GOAL OF THE EXERCISE: Using the material below, print a verbatim copy of every line from the one containing "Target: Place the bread" through the one containing "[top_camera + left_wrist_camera", inclusive, and omit the pictures.

[Opening RECORDS section]

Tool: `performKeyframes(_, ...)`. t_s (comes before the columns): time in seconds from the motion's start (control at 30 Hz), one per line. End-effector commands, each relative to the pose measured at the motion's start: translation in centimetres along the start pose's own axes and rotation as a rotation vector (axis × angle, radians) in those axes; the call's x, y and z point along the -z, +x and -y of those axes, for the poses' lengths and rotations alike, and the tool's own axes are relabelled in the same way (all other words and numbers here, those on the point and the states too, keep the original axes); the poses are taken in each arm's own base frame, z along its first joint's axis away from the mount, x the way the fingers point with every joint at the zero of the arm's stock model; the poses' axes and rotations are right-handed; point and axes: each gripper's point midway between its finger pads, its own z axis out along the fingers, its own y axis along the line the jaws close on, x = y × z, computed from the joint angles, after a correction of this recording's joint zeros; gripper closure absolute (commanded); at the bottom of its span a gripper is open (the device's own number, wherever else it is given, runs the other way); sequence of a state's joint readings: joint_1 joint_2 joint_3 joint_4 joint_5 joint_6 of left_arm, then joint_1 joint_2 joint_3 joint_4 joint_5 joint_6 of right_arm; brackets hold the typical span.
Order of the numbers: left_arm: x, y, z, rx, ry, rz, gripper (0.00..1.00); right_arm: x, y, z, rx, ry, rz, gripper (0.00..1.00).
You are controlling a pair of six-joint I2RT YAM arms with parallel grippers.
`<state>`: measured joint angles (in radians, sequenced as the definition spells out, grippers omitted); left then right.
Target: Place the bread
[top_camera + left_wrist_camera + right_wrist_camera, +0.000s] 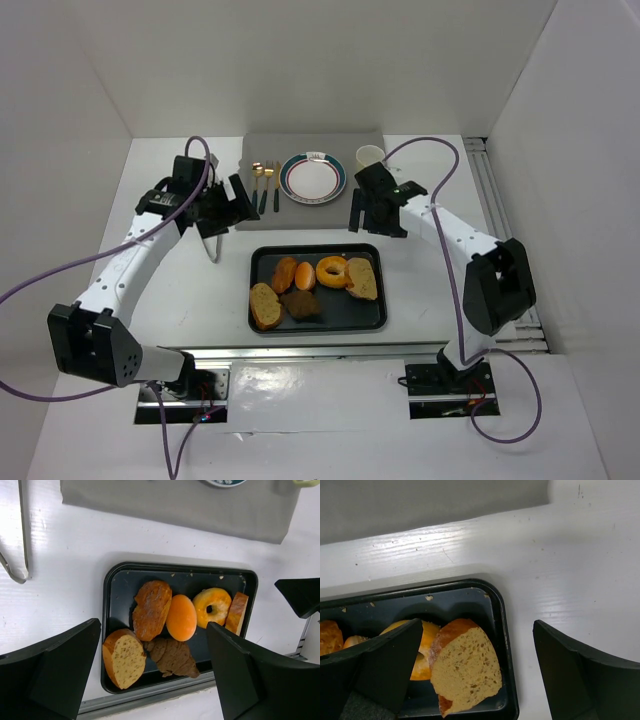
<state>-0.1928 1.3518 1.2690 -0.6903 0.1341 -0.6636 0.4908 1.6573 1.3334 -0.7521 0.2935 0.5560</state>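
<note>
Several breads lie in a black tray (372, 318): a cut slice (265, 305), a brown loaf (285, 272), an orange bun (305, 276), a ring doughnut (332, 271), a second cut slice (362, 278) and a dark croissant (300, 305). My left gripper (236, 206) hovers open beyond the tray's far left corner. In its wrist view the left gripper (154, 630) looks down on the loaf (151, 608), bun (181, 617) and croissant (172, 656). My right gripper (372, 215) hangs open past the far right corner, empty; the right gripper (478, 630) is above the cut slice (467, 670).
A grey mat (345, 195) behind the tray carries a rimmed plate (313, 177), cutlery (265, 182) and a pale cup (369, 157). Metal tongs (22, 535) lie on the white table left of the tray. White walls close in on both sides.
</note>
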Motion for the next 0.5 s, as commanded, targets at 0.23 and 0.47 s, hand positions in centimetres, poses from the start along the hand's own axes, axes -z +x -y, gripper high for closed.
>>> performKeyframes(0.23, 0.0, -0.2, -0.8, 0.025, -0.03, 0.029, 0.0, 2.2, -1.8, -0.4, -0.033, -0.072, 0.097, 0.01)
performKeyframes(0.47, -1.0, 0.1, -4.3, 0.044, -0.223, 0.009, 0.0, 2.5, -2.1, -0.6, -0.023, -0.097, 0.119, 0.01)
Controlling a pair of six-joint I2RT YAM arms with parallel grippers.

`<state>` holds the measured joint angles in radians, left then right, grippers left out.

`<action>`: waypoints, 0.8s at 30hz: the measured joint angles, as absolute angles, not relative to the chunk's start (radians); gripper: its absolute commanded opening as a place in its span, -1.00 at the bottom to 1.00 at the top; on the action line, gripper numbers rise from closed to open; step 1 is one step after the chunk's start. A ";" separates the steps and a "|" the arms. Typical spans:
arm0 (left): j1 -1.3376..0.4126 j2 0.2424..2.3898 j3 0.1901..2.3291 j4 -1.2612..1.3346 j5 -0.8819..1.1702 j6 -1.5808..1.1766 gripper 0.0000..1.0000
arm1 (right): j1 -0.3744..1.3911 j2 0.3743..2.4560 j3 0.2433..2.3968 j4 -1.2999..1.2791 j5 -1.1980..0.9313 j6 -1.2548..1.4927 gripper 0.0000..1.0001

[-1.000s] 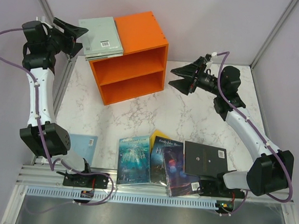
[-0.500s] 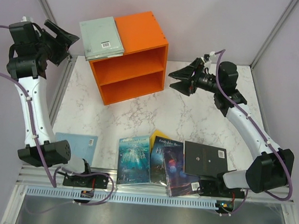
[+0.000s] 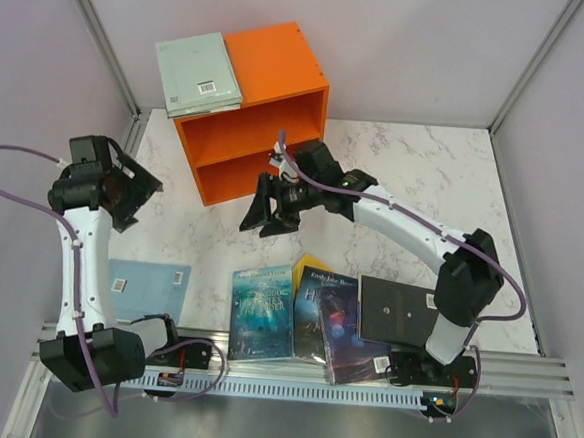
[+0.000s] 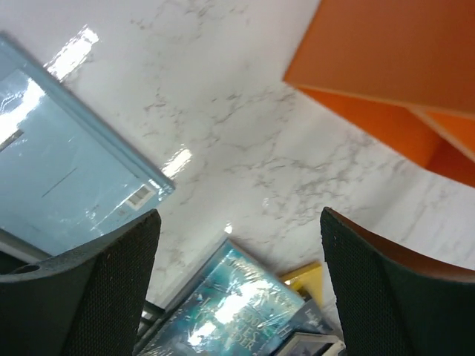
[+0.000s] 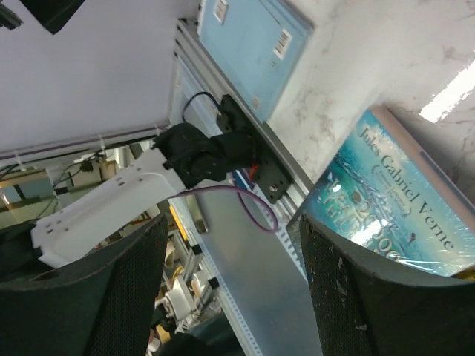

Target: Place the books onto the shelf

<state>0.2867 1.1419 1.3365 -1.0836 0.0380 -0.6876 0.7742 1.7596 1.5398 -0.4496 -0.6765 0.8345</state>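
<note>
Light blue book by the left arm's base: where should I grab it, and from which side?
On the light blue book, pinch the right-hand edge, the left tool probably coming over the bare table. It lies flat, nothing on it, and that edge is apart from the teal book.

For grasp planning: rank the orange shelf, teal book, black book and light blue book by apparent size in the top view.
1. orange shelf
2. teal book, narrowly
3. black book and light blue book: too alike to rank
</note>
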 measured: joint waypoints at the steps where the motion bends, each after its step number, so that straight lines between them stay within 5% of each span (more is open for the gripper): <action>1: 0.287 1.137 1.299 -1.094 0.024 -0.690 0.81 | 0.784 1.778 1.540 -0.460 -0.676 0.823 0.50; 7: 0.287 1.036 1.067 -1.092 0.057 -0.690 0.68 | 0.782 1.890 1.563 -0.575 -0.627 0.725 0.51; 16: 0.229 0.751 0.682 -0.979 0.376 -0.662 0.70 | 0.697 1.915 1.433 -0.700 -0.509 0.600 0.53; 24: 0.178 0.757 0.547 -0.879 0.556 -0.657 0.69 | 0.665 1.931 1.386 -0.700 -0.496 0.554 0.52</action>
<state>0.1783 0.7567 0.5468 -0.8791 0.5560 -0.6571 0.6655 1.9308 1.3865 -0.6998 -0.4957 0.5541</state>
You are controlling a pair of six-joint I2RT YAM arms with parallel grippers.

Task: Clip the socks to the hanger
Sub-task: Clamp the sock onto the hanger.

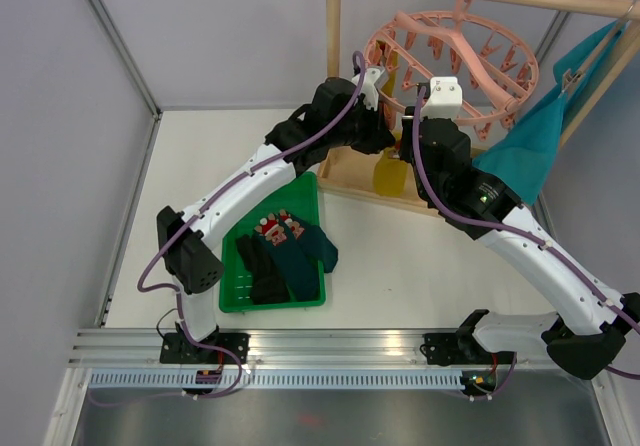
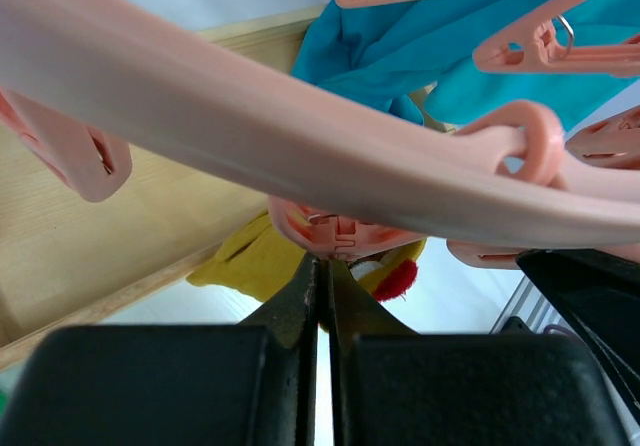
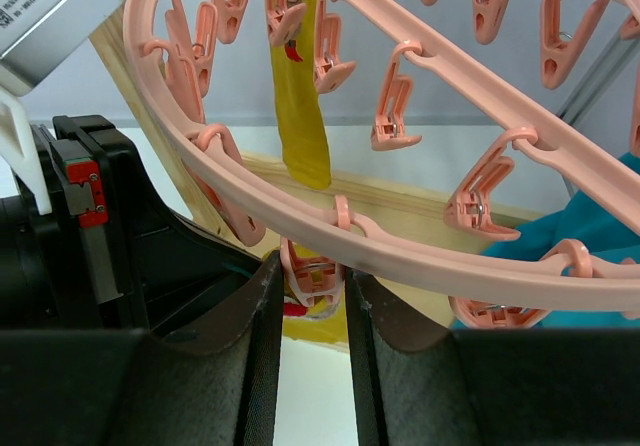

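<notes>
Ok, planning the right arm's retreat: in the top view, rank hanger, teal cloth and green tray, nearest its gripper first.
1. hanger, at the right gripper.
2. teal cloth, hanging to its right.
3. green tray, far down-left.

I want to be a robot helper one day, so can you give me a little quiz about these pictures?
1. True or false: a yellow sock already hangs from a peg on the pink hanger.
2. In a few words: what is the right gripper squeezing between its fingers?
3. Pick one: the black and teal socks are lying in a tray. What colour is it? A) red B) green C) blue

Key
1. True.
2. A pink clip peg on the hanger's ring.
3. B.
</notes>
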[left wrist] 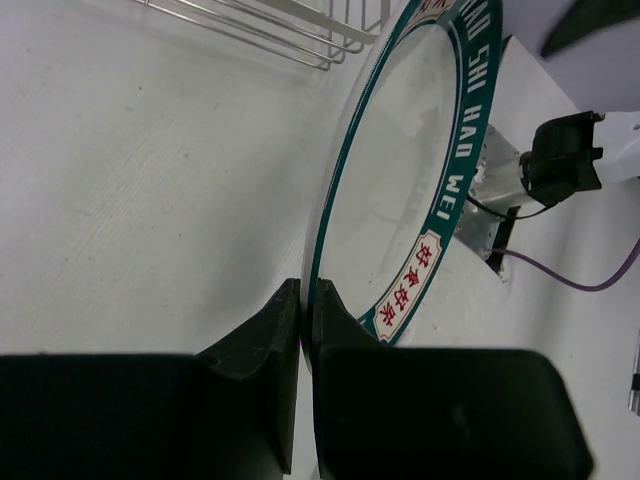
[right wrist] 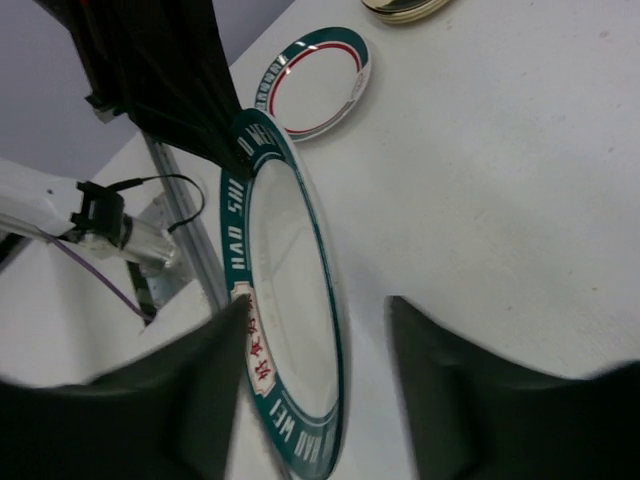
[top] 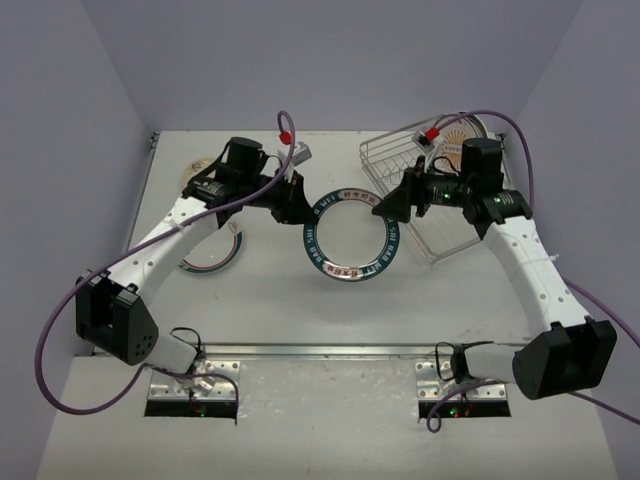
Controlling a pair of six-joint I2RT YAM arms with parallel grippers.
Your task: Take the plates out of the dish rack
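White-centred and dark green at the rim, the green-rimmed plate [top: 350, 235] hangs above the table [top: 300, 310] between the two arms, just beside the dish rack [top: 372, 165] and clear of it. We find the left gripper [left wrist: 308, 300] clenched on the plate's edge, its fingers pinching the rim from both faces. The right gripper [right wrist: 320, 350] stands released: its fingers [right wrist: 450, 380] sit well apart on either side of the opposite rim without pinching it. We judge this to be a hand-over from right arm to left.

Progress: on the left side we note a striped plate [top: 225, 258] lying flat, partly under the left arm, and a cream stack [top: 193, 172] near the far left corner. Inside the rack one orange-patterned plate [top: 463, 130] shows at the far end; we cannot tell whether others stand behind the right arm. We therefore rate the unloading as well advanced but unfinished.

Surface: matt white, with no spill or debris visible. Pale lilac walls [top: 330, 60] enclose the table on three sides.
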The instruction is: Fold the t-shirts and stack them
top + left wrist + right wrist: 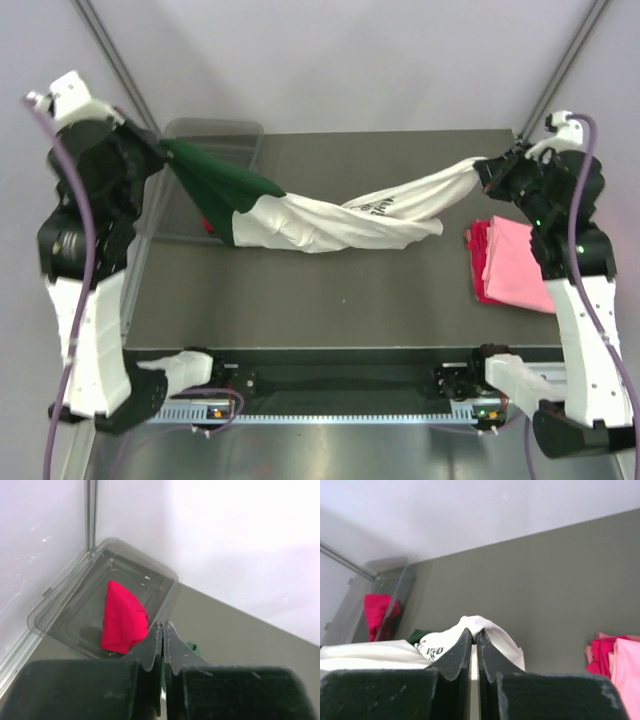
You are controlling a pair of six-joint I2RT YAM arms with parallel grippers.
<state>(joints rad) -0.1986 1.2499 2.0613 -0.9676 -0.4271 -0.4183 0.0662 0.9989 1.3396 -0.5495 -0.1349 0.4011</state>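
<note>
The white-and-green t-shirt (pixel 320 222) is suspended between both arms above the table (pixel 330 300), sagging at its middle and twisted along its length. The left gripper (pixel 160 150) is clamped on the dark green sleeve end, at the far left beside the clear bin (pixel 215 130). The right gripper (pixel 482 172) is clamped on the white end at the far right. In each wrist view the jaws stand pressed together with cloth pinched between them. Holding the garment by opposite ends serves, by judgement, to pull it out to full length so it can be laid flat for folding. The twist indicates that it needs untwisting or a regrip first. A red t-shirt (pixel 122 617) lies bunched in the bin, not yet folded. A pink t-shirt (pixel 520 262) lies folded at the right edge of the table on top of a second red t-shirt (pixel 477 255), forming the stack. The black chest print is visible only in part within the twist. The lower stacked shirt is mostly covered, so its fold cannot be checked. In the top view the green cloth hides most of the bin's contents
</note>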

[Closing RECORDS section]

TASK RESPONSE:
Target: Place the bread
[top_camera + left_wrist_camera + right_wrist_camera, +0.000s] 

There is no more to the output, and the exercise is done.